- [What is expected]: Repeat the material exactly, leaving no line out.

- [Data below]:
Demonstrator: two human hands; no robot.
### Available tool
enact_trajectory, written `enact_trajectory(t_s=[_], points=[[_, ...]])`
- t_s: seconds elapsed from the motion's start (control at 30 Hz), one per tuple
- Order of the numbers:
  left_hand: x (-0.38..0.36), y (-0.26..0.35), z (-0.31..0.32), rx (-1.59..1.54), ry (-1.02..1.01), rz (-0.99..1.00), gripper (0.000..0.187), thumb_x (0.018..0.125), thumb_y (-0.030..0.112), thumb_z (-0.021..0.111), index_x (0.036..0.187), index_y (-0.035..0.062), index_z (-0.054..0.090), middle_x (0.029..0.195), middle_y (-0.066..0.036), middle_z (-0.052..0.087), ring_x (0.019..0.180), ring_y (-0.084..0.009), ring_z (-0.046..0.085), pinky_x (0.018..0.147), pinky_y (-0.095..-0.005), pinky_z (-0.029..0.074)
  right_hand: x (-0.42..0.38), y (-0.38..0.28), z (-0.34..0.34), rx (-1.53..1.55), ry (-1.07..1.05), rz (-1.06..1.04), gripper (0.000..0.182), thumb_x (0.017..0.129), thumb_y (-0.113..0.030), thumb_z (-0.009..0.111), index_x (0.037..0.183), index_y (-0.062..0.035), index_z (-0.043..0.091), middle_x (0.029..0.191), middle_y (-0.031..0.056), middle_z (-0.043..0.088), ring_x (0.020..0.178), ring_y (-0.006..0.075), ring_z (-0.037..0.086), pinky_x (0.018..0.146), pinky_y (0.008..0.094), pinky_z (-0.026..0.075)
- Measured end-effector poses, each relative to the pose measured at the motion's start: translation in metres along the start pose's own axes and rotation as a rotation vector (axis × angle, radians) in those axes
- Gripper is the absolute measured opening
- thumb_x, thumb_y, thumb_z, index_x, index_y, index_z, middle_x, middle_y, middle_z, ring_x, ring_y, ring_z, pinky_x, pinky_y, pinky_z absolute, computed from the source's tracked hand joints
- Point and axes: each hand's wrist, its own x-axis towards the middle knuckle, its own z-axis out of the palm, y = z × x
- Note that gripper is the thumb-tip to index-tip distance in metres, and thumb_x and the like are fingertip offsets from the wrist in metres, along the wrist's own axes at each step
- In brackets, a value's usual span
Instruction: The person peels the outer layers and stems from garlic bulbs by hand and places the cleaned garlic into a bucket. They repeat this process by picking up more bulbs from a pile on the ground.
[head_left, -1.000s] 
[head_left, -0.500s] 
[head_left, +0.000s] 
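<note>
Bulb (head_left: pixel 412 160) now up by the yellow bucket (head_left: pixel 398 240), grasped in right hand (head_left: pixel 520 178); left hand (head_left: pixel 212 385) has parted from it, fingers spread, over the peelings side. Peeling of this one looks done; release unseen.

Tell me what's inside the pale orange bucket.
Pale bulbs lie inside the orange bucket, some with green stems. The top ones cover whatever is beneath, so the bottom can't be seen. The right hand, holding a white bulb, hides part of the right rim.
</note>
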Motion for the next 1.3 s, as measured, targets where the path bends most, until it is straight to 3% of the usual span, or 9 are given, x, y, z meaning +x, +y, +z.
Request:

- [Result for this task]:
Demonstrator: two human hands; no robot.
### Available tool
enact_trajectory, written `enact_trajectory(t_s=[_], points=[[_, ...]])`
- t_s: seconds elapsed from the motion's start (control at 30 Hz), one per tuple
- Order of the numbers:
  left_hand: x (-0.38..0.36), y (-0.26..0.35), z (-0.31..0.32), rx (-1.59..1.54), ry (-1.02..1.01), rz (-0.99..1.00), gripper (0.000..0.187), thumb_x (0.018..0.125), thumb_y (-0.030..0.112), thumb_z (-0.021..0.111), index_x (0.036..0.187), index_y (-0.035..0.062), index_z (-0.054..0.090), middle_x (0.029..0.195), middle_y (-0.066..0.036), middle_z (-0.052..0.087), ring_x (0.019..0.180), ring_y (-0.084..0.009), ring_z (-0.046..0.085), pinky_x (0.018..0.147), pinky_y (-0.095..-0.005), pinky_z (-0.029..0.074)
  right_hand: x (-0.42..0.38), y (-0.38..0.28), z (-0.34..0.34), rx (-1.53..1.55), ry (-1.07..1.05), rz (-1.06..1.04), gripper (0.000..0.182), thumb_x (0.017..0.129), thumb_y (-0.113..0.030), thumb_z (-0.009..0.111), index_x (0.037..0.183), index_y (-0.062..0.035), index_z (-0.043..0.091), middle_x (0.029..0.191), middle_y (-0.031..0.056), middle_z (-0.043..0.088), ring_x (0.020..0.178), ring_y (-0.006..0.075), ring_z (-0.037..0.086), pinky_x (0.018..0.146), pinky_y (0.008..0.094), pinky_z (-0.026..0.075)
- Measured end-effector poses, each relative to the pose measured at the motion's start: translation in metres along the start pose's own axes and rotation as a rotation vector (axis × angle, radians) in those axes
- Gripper is the absolute measured opening
- thumb_x, thumb_y, thumb_z, index_x, index_y, index_z, middle_x, middle_y, middle_z, ring_x, ring_y, ring_z, pinky_x, pinky_y, pinky_z absolute, computed from the source's tracked hand joints
- Point and axes: each hand's wrist, its own x-axis towards the middle knuckle, its own z-axis out of the palm, y = z × x
- Note that gripper is the thumb-tip to index-tip distance in metres, and thumb_x and the like are fingertip offsets from the wrist in metres, along the wrist's own axes at each step
- In brackets, a value's usual span
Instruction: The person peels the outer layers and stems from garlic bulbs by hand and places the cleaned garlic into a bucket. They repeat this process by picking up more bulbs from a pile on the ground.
[head_left, -1.000s] 
[head_left, -0.500s] 
[head_left, +0.000s] 
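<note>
Bulb (head_left: pixel 412 160) now up by the yellow bucket (head_left: pixel 398 240), grasped in right hand (head_left: pixel 520 178); left hand (head_left: pixel 212 385) has parted from it, fingers spread, over the peelings side. Peeling of this one looks done; release unseen.

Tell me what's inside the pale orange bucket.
Pale bulbs lie inside the orange bucket, some with green stems. The top ones cover whatever is beneath, so the bottom can't be seen. The right hand, holding a white bulb, hides part of the right rim.
</note>
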Motion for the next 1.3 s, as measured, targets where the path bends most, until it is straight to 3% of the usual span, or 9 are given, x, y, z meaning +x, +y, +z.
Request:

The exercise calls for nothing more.